You are viewing a plain text version of this content. The canonical link for it is here.

Posted to user@hbase.apache.org by Ninad Raut <hb...@gmail.com> on 2009/04/20 11:49:11 UTC

Crawling Using HBase as a back end --Issue

Hi,

I have been trying crawling data using MapReduce on HBase. Here is the scenario:

1) I have a Fetch list which has all the permalinks to be fetched
.They are stored in a PermalinkTable

2) A MapReduce scans over each permalink and tries fetching for the
data and dumping it in ContentTable.

Here are the issues I face:

The permalink table is not split so I have just one map running on a
single machine. The use of mapreduce gets nullified.

The map reduce keeps givinf scanner time our exceptions causing task
failures and further delays.


If any one can give me tips for this use case it would really help me.

Re: Crawling Using HBase as a back end --Issue

Posted by Andrew Purtell <ap...@apache.org>.

Hi Ninad,

I developed a crawling application for HBase with the same
basic design if I understand you correctly. 

First, you can set the split threshold lower for your work
table (the one which you run the TableMap job against). See
this JIRA for more info in that regard:
    https://issues.apache.org/jira/browse/HBASE-903

As stack suggests you can also manually split the work table.
Really, you should also prime it with > 1M jobs or similar,
enough to store in enough data for splits to be meaningful.
However, you also have to increase the scanner timeout and
perhaps also the mapred job timeout to compensate for
crawler maps which stall for long periods of time. 

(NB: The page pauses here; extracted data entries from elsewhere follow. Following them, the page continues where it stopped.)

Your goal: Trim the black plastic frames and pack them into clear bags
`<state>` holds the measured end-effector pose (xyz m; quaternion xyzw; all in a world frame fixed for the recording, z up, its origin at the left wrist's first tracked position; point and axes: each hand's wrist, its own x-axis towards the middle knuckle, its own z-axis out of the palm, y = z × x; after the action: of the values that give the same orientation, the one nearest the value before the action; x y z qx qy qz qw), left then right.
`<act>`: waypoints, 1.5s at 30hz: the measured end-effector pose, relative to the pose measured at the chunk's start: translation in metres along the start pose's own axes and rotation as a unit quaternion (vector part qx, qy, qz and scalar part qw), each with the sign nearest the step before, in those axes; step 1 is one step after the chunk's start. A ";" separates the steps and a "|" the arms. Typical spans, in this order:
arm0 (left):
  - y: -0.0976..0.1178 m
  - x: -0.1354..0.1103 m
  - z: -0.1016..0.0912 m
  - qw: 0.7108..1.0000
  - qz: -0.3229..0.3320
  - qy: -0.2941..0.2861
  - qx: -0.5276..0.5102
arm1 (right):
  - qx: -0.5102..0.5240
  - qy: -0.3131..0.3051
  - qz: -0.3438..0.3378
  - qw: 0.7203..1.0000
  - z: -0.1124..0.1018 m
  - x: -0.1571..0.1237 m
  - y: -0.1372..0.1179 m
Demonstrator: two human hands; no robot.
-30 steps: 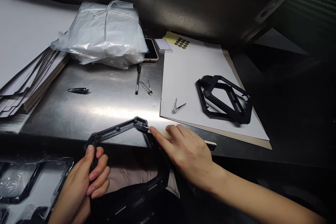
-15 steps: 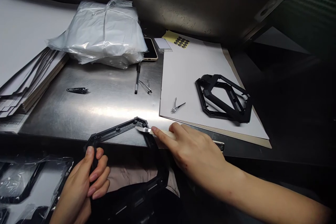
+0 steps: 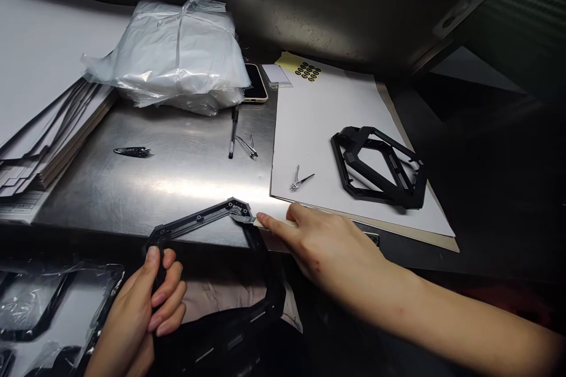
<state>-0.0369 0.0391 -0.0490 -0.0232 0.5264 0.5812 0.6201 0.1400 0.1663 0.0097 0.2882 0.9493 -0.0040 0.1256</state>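
Note:
My left hand (image 3: 148, 300) is closed round the left corner of a black plastic frame (image 3: 194, 219), which is held tilted over the table's front edge. Its ribbed inner side, with small screw bosses, faces me; the lower part blends into dark clothing. A small craft knife (image 3: 243, 220) with a pale handle is gripped in my right hand (image 3: 321, 241), the index finger stretched along it. The blade lies at the inside of the frame's top corner. Most of the handle is hidden under my fingers.
Black frames (image 3: 380, 168) lie on white card (image 3: 322, 129) beside nippers (image 3: 300, 178). Another pair of nippers (image 3: 247, 146), a pen (image 3: 233, 132), nail clippers (image 3: 132, 152) and a phone (image 3: 255, 83) are near bundled plastic bags (image 3: 177, 53). Bagged frames (image 3: 48, 312) sit lower left.
The knife blade has turned slightly at the same corner of the frame. My left hand keeps its hold, and the whole view has shifted a little.

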 end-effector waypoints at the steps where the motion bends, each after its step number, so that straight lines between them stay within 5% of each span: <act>1: 0.000 0.000 -0.001 1.000 -0.002 -0.001 0.001 | 0.003 -0.005 -0.001 1.000 -0.001 0.001 0.000; 12: -0.001 0.002 0.001 1.000 0.003 0.004 0.002 | -0.012 0.025 0.001 1.000 0.002 -0.003 0.000; 39: 0.003 -0.001 0.002 1.000 -0.003 0.001 -0.005 | -0.022 -0.012 -0.003 1.000 -0.012 0.004 -0.002; 45: 0.003 -0.002 0.004 1.000 -0.017 -0.006 -0.017 | -0.030 0.011 0.019 0.999 0.005 0.000 -0.006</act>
<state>-0.0364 0.0409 -0.0438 -0.0393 0.5123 0.5800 0.6321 0.1379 0.1603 0.0050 0.3023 0.9447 0.0296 0.1236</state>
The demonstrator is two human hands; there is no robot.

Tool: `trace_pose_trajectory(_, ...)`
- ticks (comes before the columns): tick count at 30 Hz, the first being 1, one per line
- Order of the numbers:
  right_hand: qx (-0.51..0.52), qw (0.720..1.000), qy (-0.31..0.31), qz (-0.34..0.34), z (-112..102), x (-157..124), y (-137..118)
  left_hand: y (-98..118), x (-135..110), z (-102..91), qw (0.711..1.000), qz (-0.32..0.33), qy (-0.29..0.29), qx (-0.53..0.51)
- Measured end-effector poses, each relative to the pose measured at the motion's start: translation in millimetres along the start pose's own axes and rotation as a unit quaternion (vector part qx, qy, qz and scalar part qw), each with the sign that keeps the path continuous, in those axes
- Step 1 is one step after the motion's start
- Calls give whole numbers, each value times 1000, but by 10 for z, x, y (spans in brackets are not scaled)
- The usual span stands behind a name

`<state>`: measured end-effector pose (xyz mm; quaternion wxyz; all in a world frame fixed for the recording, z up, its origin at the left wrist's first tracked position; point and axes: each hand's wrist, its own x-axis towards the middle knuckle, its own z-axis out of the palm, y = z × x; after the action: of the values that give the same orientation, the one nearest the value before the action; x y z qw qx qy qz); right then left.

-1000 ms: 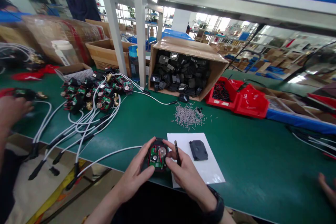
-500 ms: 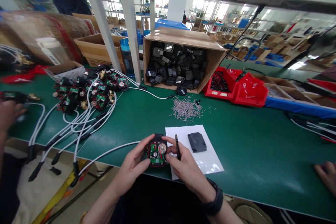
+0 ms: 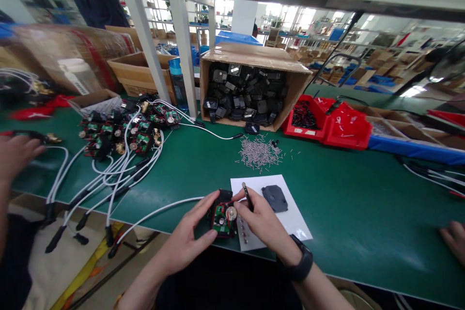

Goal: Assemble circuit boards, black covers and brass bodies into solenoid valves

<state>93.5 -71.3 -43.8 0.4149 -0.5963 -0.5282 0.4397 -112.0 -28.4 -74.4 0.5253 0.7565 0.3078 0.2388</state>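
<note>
My left hand (image 3: 189,237) grips a small black housing with a green circuit board (image 3: 222,217) at the near edge of the green bench; a white cable (image 3: 156,213) runs left from it. My right hand (image 3: 259,220) pinches the same unit at its round metal part and also holds a thin dark tool (image 3: 248,196) between its fingers. Under the hands lies a white sheet (image 3: 290,223) with a black cover plate (image 3: 275,198) and a few small round parts (image 3: 244,235) on it.
A pile of small metal pins (image 3: 259,152) lies behind the sheet. Behind that are a cardboard box of black housings (image 3: 250,88) and red bins (image 3: 327,123). A heap of wired units (image 3: 123,128) sits at left. Other people's hands (image 3: 16,152) (image 3: 454,237) rest at both edges.
The unit is now tilted in my hands and shifted slightly right. Small round parts now show on the sheet below my right hand. The view shifted a little.
</note>
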Motion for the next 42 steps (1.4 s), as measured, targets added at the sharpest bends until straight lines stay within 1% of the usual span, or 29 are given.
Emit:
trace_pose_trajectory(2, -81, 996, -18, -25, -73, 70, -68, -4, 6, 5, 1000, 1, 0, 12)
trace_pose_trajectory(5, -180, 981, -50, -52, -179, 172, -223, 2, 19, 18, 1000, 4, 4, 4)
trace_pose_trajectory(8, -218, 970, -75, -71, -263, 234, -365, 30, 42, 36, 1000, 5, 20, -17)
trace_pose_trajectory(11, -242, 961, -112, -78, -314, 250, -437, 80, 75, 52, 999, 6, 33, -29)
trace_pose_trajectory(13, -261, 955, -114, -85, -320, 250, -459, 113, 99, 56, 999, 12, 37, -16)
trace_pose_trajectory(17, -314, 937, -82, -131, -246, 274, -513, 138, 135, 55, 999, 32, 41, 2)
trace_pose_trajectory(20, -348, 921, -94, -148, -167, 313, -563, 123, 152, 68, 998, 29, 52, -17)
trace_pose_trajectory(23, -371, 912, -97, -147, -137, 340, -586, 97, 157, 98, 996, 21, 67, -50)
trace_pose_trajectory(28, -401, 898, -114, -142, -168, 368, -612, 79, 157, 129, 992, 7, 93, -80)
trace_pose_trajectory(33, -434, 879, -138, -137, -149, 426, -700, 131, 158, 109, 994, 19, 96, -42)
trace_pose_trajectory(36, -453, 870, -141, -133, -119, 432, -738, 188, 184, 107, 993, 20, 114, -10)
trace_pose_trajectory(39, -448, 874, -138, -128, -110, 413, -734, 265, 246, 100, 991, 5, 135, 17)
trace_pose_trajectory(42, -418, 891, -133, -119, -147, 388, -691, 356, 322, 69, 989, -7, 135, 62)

After tinkering with this however I went in a different 
direction and used Heritrix 2.0 and the hbase-writer. See:
    http://code.google.com/p/hbase-writer/

Nutch would have been another option for me.

Hope this helps,

   - Andy


> From: Ninad Raut
> Subject: Re: Crawling Using HBase as a back end --Issue
> To: hbase-user@hadoop.apache.org
> Date: Monday, April 20, 2009, 9:37 AM
> Nutch 650 looks good.. vl test it .Thanks for the direction.
> ...
> 
> On Mon, Apr 20, 2009 at 9:48 PM, stack
> <st...@duboce.net> wrote:
> 
> > Ninad:
> >
> > Are you using Nutch crawling?  If not, out of
> interest, why not?  Have you
> > seen NUTCH-650 -- it works I believe (jdcryans?).
> >
> > Your PermalinkTable is small?  Has only a few rows?  
> Maybe down the size
> > at
> > which this table splits by changing flush and maximum
> file size -- see
> > hbase-default.xml.
> >
> > St.Ack
> >
> > On Mon, Apr 20, 2009 at 4:14 AM, Jean-Daniel Cryans
> <jdcryans@apache.org
> > >wrote:
> >
> > > Ninad,
> > >
> > > Regards the timeouts, I recently gave a tip in
> the thread "Tip when
> > > scanning and spending a lot of time on each
> row" which should solve
> > > your problem.
> > >
> > > Regards your table, you should split it. In the
> shell, type the
> > > command "tools" to see how to use the
> "split" command. Issue a couple
> > > of them, waiting a bit between each call.
> > >
> > > J-D
> > >
> > > On Mon, Apr 20, 2009 at 5:49 AM, Ninad Raut
> <hb...@gmail.com>
> > > wrote:
> > > > Hi,
> > > >
> > > > I have been trying crawling data using
> MapReduce on HBase. Here is the
> > > scenario:
> > > >
> > > > 1) I have a Fetch list which has all the
> permalinks to be fetched
> > > > .They are stored in a PermalinkTable
> > > >
> > > > 2) A MapReduce scans over each permalink and
> tries fetching for the
> > > > data and dumping it in ContentTable.
> > > >
> > > > Here are the issues I face:
> > > >
> > > > The permalink table is not split so I have
> just one map running on a
> > > > single machine. The use of mapreduce gets
> nullified.
> > > >
> > > > The map reduce keeps givinf scanner time our
> exceptions causing task
> > > > failures and further delays.
> > > >
> > > >
> > > > If any one can give me tips for this use
> case it would really help me.
> > > >
> > >
> >

Re: Crawling Using HBase as a back end --Issue

Posted by Ninad Raut <hb...@gmail.com>.

Nutch 650 looks good.. vl test it .Thanks for the direction. ...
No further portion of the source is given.